Discuss as:

Obama signs reauthorization of Export-Import Bank

 

Flanked by a bipartisan group of lawmakers, President Obama signed a bill reauthorizing the Export-Import Bank, a move that he said would help U.S. businesses dealing with a shaky economy.

"By reauthorizing support for the Export-Import Bank, we’re helping thousands of businesses sell more of their products and services overseas and, in the process, we’re helping them create jobs here at home,” the president said, as lawmakers including Republican Rep. Gary Miller (CA) and House Democratic Whip Steny Hoyer stood beside him at an auditorium in the Eisenhower Executive Office Building.

Kevin Lamarque / Reuters

House Minority Whip Steny Hoyer shakes hands with President Barack Obama after Obama signed the Export-Import Bank Reauthorization Act of 2012 at the White House in Washington May 30, 2012.

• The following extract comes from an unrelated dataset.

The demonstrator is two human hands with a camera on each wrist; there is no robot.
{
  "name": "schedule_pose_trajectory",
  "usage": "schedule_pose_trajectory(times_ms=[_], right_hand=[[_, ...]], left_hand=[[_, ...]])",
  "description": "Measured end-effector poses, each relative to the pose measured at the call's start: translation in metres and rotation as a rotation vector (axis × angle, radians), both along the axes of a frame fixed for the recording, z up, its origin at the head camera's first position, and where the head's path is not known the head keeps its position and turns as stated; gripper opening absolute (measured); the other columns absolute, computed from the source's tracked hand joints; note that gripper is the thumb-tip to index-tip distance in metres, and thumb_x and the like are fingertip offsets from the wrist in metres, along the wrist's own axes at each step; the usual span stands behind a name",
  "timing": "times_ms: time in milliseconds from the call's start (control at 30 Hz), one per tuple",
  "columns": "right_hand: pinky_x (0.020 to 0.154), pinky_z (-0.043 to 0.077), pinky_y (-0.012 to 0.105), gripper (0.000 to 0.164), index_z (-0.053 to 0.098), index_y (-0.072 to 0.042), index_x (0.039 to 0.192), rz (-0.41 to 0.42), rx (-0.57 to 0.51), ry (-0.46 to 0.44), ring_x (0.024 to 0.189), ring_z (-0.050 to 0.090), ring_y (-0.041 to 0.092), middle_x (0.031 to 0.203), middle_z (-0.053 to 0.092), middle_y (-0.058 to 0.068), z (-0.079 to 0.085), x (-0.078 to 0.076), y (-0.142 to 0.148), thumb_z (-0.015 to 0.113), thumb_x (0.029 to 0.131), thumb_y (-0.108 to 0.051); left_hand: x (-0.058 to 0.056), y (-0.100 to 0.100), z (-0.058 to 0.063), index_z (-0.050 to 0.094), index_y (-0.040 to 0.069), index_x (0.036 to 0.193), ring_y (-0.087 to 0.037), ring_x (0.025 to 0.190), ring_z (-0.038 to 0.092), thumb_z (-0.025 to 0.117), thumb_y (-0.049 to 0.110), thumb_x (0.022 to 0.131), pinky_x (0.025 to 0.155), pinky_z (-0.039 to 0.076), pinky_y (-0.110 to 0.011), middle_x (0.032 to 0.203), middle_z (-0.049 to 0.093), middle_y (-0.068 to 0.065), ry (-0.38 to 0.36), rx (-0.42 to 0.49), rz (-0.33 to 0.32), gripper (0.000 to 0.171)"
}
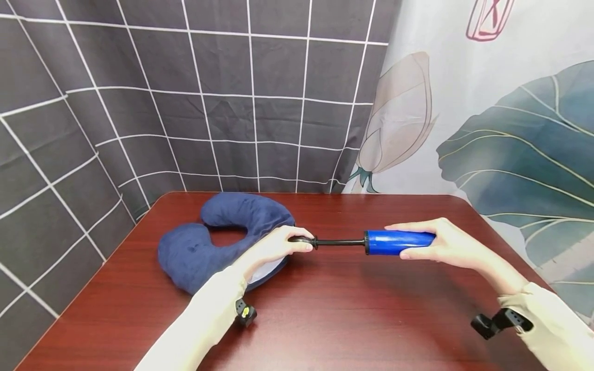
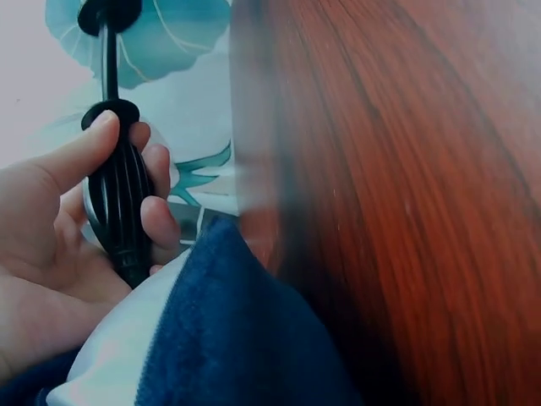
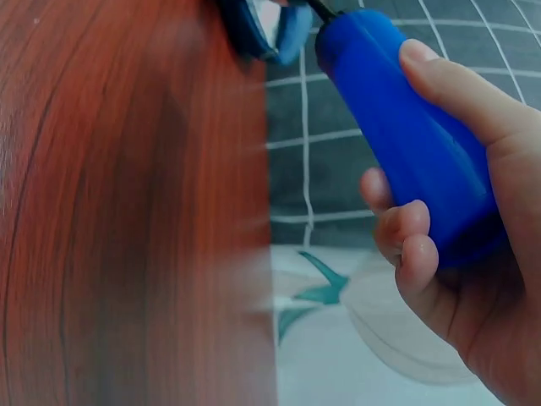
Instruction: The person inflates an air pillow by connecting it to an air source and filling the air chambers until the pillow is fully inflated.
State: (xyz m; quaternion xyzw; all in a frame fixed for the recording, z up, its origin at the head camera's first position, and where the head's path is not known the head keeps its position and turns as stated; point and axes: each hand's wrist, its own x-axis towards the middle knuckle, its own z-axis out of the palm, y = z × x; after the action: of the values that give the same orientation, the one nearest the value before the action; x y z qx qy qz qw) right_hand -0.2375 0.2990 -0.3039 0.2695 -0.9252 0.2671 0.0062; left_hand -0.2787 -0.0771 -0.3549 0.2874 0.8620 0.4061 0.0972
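A hand pump with a blue barrel (image 1: 389, 242) and a black ribbed handle (image 2: 118, 199) is held sideways above the table, its black rod (image 1: 341, 242) drawn out between the two. My left hand (image 1: 278, 243) grips the handle, thumb and fingers wrapped about it. Around the barrel's far end curls my right hand (image 1: 441, 245), thumb on one side and fingers on the other in the right wrist view. Under and beside the left forearm lies a navy U-shaped neck pillow (image 1: 223, 257), a white patch (image 1: 266, 270) showing along its near edge.
The reddish-brown wooden table (image 1: 325, 319) spreads below both hands. Behind it hangs a dark grey curtain (image 1: 278, 118) with a white grid, and a pale curtain with leaf prints (image 1: 520, 149) hangs at the right. Small black cameras (image 1: 501, 322) sit on both wrists.
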Motion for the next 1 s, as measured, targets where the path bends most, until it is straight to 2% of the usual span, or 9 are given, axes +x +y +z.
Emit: schedule_pose_trajectory(times_ms=[200,267,533,667,833,1000], right_hand=[[0.064,0.051,0.023,0.052,0.064,-0.038,0.128,-0.007,0.035,0.088,0.08,0.064,0.003,0.111,0.073,-0.008,0.003,-0.001,0.0,0.082,0.079,-0.037],[0.063,0.051,0.023,0.051,0.065,-0.039,0.127,-0.012,0.03,0.092,0.08,0.064,0.004,0.11,0.073,-0.008,0.004,-0.003,-0.005,0.082,0.079,-0.036],[0.066,0.056,0.027,0.047,0.065,-0.036,0.128,0.011,-0.069,-0.058,0.089,0.067,0.017,0.118,0.072,0.001,-0.005,-0.017,-0.038,0.078,0.083,-0.041],[0.068,0.056,0.027,0.046,0.066,-0.035,0.127,0.026,-0.114,-0.065,0.091,0.069,0.016,0.116,0.073,0.0,-0.015,-0.022,-0.054,0.078,0.082,-0.04],[0.071,0.055,0.026,0.047,0.066,-0.035,0.127,0.044,-0.115,-0.027,0.089,0.067,0.011,0.112,0.074,-0.006,-0.021,-0.02,-0.075,0.078,0.082,-0.044],[0.07,0.054,0.026,0.05,0.066,-0.034,0.127,0.03,-0.099,0.039,0.087,0.067,0.012,0.111,0.074,-0.008,-0.014,-0.011,-0.082,0.079,0.08,-0.045]], left_hand=[[-0.007,-0.006,-0.001,0.071,0.012,0.112,-0.008,0.086,0.057,0.067,0.025,0.092,0.072,0.048,-0.023,0.102,0.072,-0.005,0.046,0.019,-0.028,0.024],[-0.009,-0.007,-0.002,0.071,0.01,0.113,-0.009,0.088,0.057,0.067,0.024,0.092,0.076,0.047,-0.023,0.103,0.072,-0.006,0.053,0.032,-0.034,0.025],[-0.01,-0.002,0.0,0.07,0.007,0.114,-0.01,0.09,0.058,0.067,0.021,0.092,0.081,0.046,-0.022,0.103,0.072,-0.008,0.061,0.049,-0.034,0.026],[-0.009,0.006,0.0,0.071,0.006,0.111,-0.009,0.088,0.058,0.067,0.021,0.092,0.083,0.045,-0.021,0.099,0.073,-0.008,0.076,0.07,-0.062,0.024],[-0.007,0.01,-0.001,0.071,0.006,0.112,-0.009,0.088,0.059,0.067,0.021,0.093,0.083,0.046,-0.021,0.102,0.074,-0.009,0.085,0.069,-0.091,0.024],[-0.007,0.009,0.002,0.071,0.008,0.114,-0.011,0.091,0.061,0.068,0.021,0.093,0.086,0.047,-0.023,0.105,0.074,-0.008,0.09,0.076,-0.087,0.025]])
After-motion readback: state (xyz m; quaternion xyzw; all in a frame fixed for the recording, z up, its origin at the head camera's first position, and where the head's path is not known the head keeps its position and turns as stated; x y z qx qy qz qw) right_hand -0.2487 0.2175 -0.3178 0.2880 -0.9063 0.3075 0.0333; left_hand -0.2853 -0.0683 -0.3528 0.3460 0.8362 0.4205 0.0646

REUTERS/Kevin Lamarque (UNITED STATES - Tags: POLITICS BUSINESS)

Today’s bill-signing extends the authority of the 78-year-old bank, created to help finance American exports, through September 2014 and raises the amount it can lend to $140 billion.

While he praised the bipartisan group of lawmakers who helped shepherd the bill through Congress, the president added that the economy was still too volatile for the government not to do more, noting specifically the Euro zone crisis and the struggles of some rising economies like India and China’s.

“Obviously, the world economy is still in a delicate place because of what’s going on in Europe and the fact that some of the emerging countries have been slowing down.  It is absolutely critical for us to make sure that we are full speed ahead.”

Referencing his five-point Congressional “To Do list” which he’s used to contrast with a “do-nothing Congress,” the president urged the body to pass his other short-term legislative priorities like tax credits for businesses hiring more workers and those using energy-efficient technologies.

“There are a number of things that my administration can do on our own and we’re going to keep on doing them, but it gets a whole lot easier if we get some help from Congress,” he said.